:: Assigned task ::
Take from the data every line in which the word "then" is found.

### Data provided

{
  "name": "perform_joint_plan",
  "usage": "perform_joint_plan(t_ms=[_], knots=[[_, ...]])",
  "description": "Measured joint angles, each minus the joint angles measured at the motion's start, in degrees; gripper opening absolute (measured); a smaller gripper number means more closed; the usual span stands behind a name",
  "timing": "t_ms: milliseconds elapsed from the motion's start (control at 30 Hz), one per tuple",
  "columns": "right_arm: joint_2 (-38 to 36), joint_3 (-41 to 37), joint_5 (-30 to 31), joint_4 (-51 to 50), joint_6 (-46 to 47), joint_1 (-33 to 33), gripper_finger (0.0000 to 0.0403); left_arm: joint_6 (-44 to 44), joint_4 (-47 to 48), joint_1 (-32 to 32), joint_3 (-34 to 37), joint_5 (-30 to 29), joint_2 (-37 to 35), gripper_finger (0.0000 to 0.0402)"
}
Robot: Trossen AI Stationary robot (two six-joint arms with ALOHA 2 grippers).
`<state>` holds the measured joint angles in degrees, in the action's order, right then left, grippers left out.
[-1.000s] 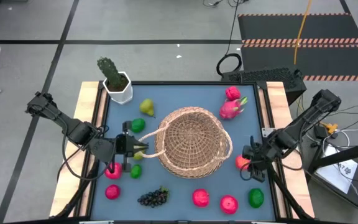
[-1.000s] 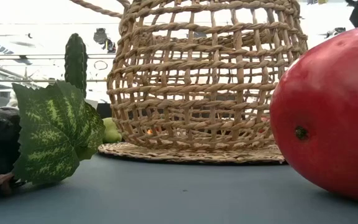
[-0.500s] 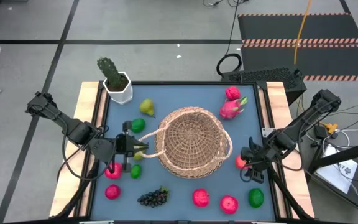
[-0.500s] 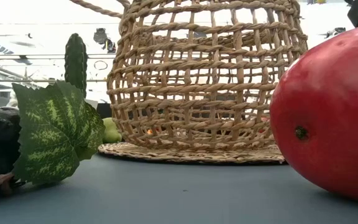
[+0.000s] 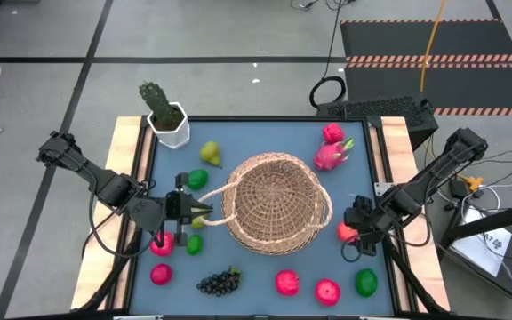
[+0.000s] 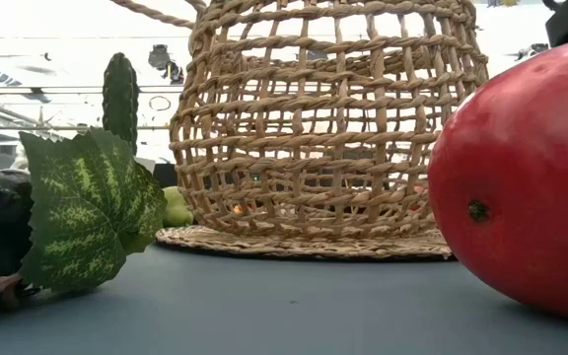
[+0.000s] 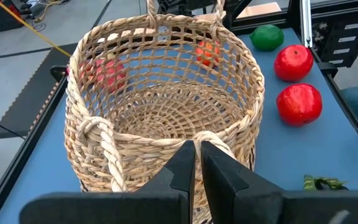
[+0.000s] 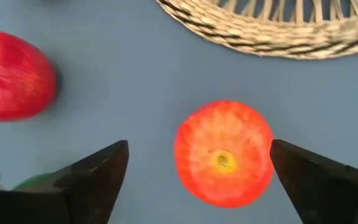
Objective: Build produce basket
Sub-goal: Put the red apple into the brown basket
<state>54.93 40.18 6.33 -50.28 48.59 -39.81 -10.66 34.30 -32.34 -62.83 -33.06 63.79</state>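
Bench, blue-topped, wood-edged; contents listed from front edge to back.

Front row: pink apple at the left; dark grape bunch with a green leaf; two red apples; green lime at the right.

Left of middle: left tool, fingers pressed together on the near rim and looped handle of the basket. A pink apple and a small lime lie just beside this tool toward the front; another lime lies just behind it.

Middle: basket, large, round, tan wicker, upright on its flat base. The left wrist view shows its woven floor bare; the fruit seen through its weave lies outside it.

Right of middle: right tool, fingers spread wide with nothing between them, above an orange-red apple that rests on the bench just beside the basket's base. In the right wrist view the apple sits between the two fingers, apart from both.

Back: yellow-green pear at the left; pink dragon fruit with a small pink fruit behind it at the right.

Back left corner: white pot with cactus.
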Motion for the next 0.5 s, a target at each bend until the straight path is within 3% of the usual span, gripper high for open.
perform_joint_plan(t_ms=[500], knots=[[5.34,0.00,1.29,-1.51,-1.30,0.11,0.0399,-0.02,-0.01,0.00,0.00,0.00,0.00,0.0031]])
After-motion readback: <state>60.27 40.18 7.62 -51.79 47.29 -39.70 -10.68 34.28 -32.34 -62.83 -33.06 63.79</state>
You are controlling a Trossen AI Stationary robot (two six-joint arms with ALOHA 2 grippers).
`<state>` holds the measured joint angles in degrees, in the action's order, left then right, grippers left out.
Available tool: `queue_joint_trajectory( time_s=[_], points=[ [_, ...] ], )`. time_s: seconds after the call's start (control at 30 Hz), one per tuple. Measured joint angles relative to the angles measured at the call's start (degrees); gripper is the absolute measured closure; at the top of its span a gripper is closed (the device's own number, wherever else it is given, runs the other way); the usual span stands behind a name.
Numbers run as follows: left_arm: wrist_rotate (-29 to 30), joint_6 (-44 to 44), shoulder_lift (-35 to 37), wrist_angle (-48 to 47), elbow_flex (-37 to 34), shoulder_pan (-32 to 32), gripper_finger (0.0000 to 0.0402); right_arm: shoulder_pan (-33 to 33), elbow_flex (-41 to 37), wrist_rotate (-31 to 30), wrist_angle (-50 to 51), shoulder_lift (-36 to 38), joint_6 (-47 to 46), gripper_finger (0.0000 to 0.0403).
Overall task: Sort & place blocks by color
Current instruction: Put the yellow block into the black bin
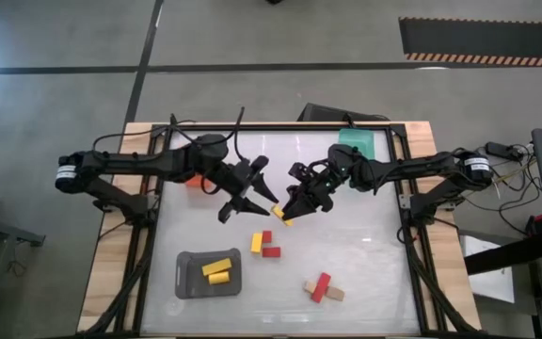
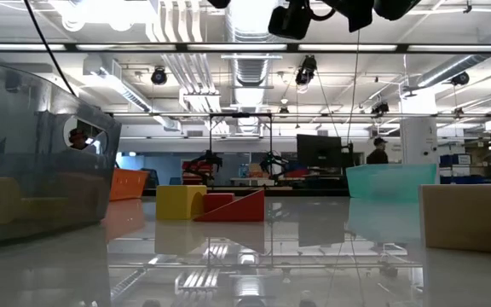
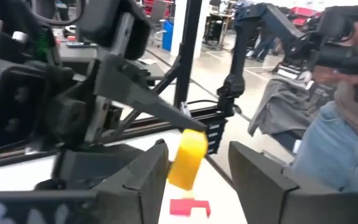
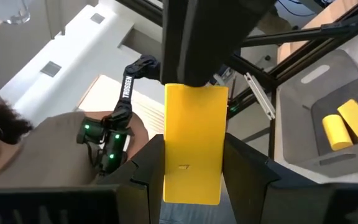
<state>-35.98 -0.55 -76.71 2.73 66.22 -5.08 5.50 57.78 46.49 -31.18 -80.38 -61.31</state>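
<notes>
On the table (image 1: 365,273), the grey tray (image 1: 188,282) at the front left holds two yellow blocks (image 1: 216,270). Above the table's middle the left gripper (image 1: 245,200) hangs with its jaws apart, empty. Just beside it, the right gripper (image 1: 294,209) has its jaws clamped on a yellow block (image 4: 193,151), lifted clear of the surface. Below them lie a yellow and red cluster (image 1: 265,244); farther right, red and what looks like tan blocks (image 1: 323,287).
</notes>
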Motion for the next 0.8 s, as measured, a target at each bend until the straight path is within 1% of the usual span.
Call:
queue_joint_trajectory(
  time_s=[0.13,0.3,0.37,0.6,0.7,0.8],
  points=[
    [0.58,0.95,0.00,0.19,0.00,-0.04,0.0233,0.02,0.00,-0.07,0.04,0.00,-0.49,0.0284],
    [1.59,0.91,-1.38,1.47,-0.04,0.23,0.0233,0.02,0.00,-1.50,-0.25,0.00,-0.72,0.0284],
    [1.59,0.95,-2.23,3.24,-0.04,0.45,0.0233,0.04,0.00,-1.67,-0.95,0.00,-0.71,0.0284],
    [0.98,0.99,-3.15,4.52,0.08,1.21,0.0234,0.07,0.00,-1.99,-0.93,0.00,-0.71,0.0284],
    [0.98,2.41,-3.13,4.68,0.17,1.48,0.0247,0.07,0.00,-2.00,-0.89,-0.14,-0.71,0.0284],
    [1.14,2.92,-3.15,4.42,0.13,1.77,0.0275,0.07,0.00,-1.98,-0.90,-0.17,-0.71,0.0284]
  ],
)
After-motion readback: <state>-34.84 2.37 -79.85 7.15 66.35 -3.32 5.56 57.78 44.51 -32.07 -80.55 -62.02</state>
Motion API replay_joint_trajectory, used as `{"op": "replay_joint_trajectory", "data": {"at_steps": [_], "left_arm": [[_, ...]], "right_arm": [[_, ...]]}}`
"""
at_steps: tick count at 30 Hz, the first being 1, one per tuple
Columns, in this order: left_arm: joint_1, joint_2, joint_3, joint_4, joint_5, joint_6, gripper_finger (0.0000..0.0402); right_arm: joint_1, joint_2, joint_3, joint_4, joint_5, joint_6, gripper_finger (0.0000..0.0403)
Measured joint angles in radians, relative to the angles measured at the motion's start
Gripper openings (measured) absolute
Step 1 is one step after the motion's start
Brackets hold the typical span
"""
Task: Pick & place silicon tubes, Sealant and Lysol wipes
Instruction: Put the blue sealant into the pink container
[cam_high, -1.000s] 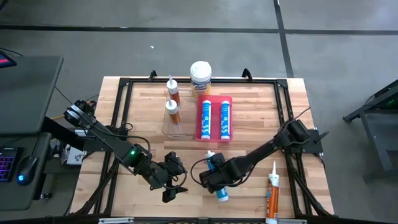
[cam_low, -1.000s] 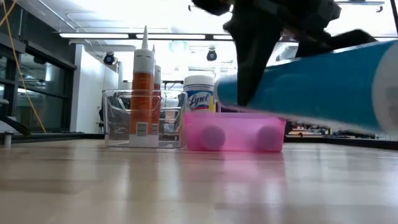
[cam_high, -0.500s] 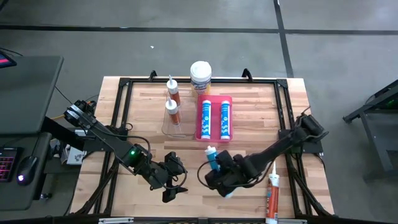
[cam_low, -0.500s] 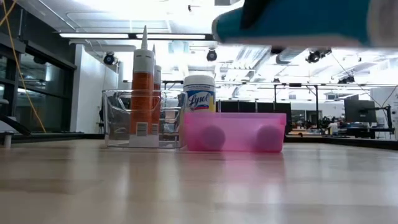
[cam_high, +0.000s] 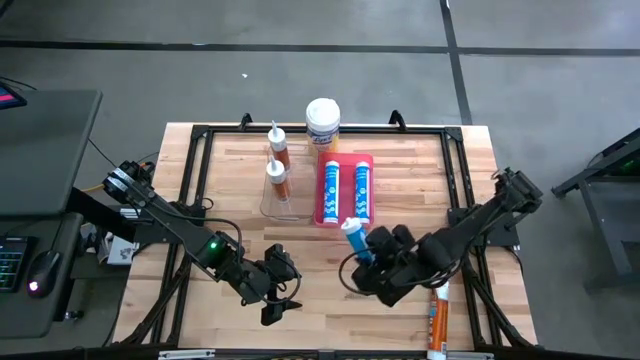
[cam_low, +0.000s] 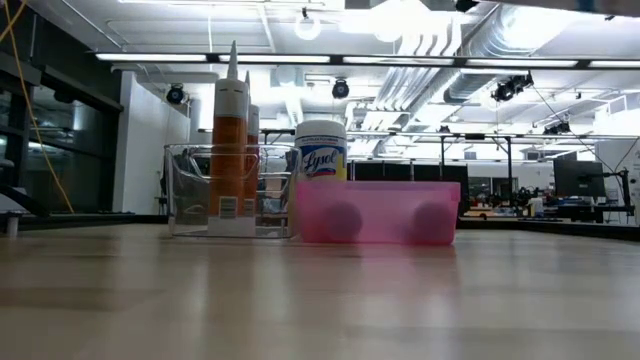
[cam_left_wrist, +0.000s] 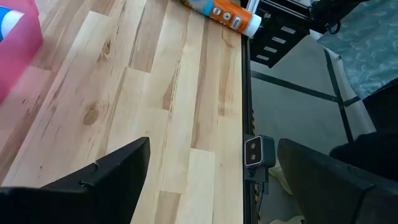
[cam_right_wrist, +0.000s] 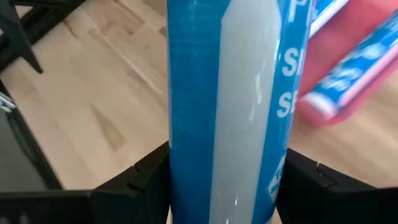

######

:: Answer section ::
`<state>` holds the measured joint angles in degrees, in the action's order, right then left, grippers left out.
`<state>` holds the measured joint angles in degrees, in the action's order, left then right, grippers left out.

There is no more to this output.